A group of 38 police officers and mental health professionals have completed a crisis intervention training program in Cumberland County, NJ. Crisis Intervention Team training promotes collaboration between police and mental health workers to respond to anyone suffering a mental health emergency, according to the Cumberland County Prosecutor Jennifer Webb-McRae. Training includes de-escalation techniques intended to reduce potential injuries to all involved. The CIT-NJ model helps in diverting those with mental illness from the criminal justice system toward treatment.
The 40-hour program, which wrapped up March 4, 2022, includes training on mental illness, crisis resolution and information about community based services.
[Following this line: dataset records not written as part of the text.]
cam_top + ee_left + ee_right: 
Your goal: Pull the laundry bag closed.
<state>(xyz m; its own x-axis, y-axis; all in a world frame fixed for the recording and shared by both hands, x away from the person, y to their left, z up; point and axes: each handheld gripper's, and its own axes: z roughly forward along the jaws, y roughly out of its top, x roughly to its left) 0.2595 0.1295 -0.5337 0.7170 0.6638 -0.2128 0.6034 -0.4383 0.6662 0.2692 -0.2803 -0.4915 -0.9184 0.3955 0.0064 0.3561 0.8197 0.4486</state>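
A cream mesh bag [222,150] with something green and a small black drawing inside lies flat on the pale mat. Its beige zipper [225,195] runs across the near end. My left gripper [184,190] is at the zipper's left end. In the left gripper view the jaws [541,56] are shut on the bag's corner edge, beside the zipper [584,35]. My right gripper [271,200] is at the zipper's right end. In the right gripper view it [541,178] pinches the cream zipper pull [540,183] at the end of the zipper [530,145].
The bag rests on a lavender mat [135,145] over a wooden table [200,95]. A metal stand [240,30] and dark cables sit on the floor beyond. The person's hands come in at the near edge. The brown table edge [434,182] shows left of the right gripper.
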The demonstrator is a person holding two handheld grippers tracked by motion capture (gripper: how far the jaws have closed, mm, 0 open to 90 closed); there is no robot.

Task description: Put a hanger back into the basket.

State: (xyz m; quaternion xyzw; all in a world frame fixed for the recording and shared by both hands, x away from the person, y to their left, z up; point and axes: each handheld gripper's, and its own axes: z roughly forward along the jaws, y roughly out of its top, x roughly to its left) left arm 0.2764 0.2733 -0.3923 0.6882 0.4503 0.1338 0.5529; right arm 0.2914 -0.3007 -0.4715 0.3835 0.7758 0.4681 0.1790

Participants included officers from Bridgeton, Millville and Vineland police departments, Cumberland County Sheriff’s Department, Cumberland County Jail and troopers from the Bridgeton and Port Norris state police barracks. Mental health professionals from Inspira Health Network, Cumberland County Guidance Center, Volunteers of America and Gateway Community Action Agency also took part.
Acting New Jersey Attorney General Matthew J. Platkin attended a session to speak to the participants about the importance of the CIT-NJ model.
“As the county mental health administrator, it was an honor and a privilege to be in the midst of so many law enforcement and mental health professionals who are committed to crisis intervention training,” said Cumberland County Human Services Director Melissa Niles. “It is my hope to continue this effort at regular intervals through our partnerships.”
CIT-NJ is also a component of the New Jersey State Police initiative ARRIVE Together (Alternative Responses to Reduce Instances of Violence & Escalation), which teams state troopers from the Bridgeton and Port Norris barracks with mental health screeners when responding to behavioral health crisis calls.